Kam McLeod, 19, and Bryer Schmegelsky, 18, were stopped by indigenous police for a routine check for alcohol as they drove through a dry community in a Manitoba First Nations reserve on July 23, according to Canada’s Global News.

Finding nothing wrong, the band constables let the pair go. McLeod and Schmegelsky were officially declared murder suspects late that day.

Band councillor Nathan Neckoway said the routine check came in Tataskweyak Cree Nation. It is near Split Lake, which is about 169 kilometres from Gillam, where the massive police and military manhunt for the pair has been centred for several days.

“We weren’t aware of their status, of them being wanted,” Councillor Neckoway said. “Apparently after they came to our community, that’s when they sent out that wanted [status].”

Canadian police have said the last confirmed sighting of Schmegelsky and McLeod was in Split Lake. They have evaded police for more than a week.

The two young men are the chief suspects in the murders of Australian Lucas Fowler and his American girlfriend Chynna Deese. They have also been charged with the shooting murder of 64-year-old Leonard Dyck – and have been labelled “Canada’s most wanted men” by local media.

On Monday, there were reports the teenagers had been spotted scavenging for food by a volunteer patrol group, the Bear Clan, which is helping to protect the remote Indigenous community of York Landing. York Landing is about 100 kilometres from Gillam.

Bear Clan founder James Favel told the ABC a patrol spotted a suspicious pair of men at a garbage dump, on the outskirts of the of the community.

“While doing perimeter checks on the First Nation [community] they came across two men who seemed to be scavenging food out of the garbage dump,” Mr Favel said.

“That struck them as odd of course, because everybody else is holed up in their residences, so they immediately reported to RCMP [Royal Canadian Mounted Police].”

Authorities descended on the remote York Landing community, whose 200 residents were told to stay inside with windows and doors locked. But, despite searching with helicopters, drones and on foot with dogs, nothing was found.

York Landing is a remote community in Manitoba. It is accessible only by boat or air.

“They [the pair] did notice that they’d been spotted by our guys so they bolted right away,” Mr Favell said.

“They went across the road towards the lagoon and then disappeared into the tree line.”

The RCMP continues to urge people in the remote northern Canadian town to remain inside and lock their doors.

The Mounties said they had been unable to confirm if Monday’s sighting was actually Schmegelsky and McLeod. In a tweet on Tuesday morning (ADST), they said they would continue to devote resources to the York Landing and Gillam areas.

“Our officers on the ground have not made contact with the individuals, and so we are not yet in a position to confirm that these are the wanted suspects,” a police spokesperson said.

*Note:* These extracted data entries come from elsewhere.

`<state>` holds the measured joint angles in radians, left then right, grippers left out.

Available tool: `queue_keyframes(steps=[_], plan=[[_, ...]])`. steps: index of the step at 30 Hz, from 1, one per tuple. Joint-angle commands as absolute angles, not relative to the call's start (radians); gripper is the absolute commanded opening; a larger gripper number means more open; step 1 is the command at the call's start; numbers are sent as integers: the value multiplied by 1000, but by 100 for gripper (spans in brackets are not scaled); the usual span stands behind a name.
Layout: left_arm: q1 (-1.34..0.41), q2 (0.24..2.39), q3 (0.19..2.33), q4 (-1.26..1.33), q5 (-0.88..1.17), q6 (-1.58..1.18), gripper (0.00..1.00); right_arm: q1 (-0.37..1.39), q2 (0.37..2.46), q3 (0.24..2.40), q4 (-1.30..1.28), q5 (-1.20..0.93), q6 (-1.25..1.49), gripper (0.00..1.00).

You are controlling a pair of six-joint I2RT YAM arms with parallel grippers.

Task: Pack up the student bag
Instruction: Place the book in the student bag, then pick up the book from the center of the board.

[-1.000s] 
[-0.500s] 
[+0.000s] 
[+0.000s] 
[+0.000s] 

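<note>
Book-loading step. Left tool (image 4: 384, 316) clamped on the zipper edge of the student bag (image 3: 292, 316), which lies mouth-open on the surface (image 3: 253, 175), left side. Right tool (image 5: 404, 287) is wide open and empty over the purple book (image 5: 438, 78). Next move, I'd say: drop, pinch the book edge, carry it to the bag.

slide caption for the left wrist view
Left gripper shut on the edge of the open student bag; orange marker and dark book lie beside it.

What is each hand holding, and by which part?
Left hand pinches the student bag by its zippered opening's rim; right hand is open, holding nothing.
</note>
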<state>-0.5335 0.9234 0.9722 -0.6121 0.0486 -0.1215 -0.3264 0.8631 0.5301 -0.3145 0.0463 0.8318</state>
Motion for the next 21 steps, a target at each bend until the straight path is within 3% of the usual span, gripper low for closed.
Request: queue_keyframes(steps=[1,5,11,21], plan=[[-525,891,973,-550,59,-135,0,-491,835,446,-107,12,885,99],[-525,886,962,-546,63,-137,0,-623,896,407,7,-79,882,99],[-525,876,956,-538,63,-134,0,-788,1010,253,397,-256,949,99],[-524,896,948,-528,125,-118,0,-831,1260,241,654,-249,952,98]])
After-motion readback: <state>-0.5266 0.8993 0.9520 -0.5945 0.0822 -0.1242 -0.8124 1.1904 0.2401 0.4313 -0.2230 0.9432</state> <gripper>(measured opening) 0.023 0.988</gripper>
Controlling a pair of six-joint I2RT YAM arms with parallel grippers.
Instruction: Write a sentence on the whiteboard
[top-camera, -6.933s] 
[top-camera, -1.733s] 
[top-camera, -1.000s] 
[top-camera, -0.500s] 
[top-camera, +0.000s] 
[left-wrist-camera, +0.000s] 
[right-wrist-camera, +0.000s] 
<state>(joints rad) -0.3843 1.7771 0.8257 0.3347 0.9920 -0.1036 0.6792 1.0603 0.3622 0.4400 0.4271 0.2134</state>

Mr Favel said he doubted the fugitives would get far in a very harsh landscape.

“This is very rough terrain and it would be very hard for them to make any real distance, so I think [the police] won’t let up until they catch them, if it is indeed them,” he said.

“Everybody is kind of on edge, there’s a huge police presence, they’re going door to door, so everybody’s freaked out a little bit.

“People have been sheltering in place, their lives have come to a halt during this process, and I just hope it comes to a peaceful resolution very shortly, so people can get back to their regular lives.”

A member of the Manitoba Trappers Association told Canada’s APTN National News the climate and topography were tricky.

“We barely even had a summer,” said Ron Spence, who added the rivers would be swimmable but cold.

“With these heavy rains that we’ve been having, they’re going to have a challenge if they’re not experienced in bush life.

“We have rocky areas, swamp, muskeg. The bugs here are a reality — mosquitoes, sandflies and horseflies.”

Mr Spence also said traplines — routes along which hunters set traps for animals — ran for hundreds of kilometres across the region, and could be a problem for the fugitives.

“They could be strung up in somebody’s trap or keeping out of sight in a trapper’s cabin,” he said.

“No one’s checking them [the traps] right now.”

Mr Fowler’s father, NSW Police Chief Inspector Stephen Fowler, made an emotional plea at a media conference last week in Canada for any information.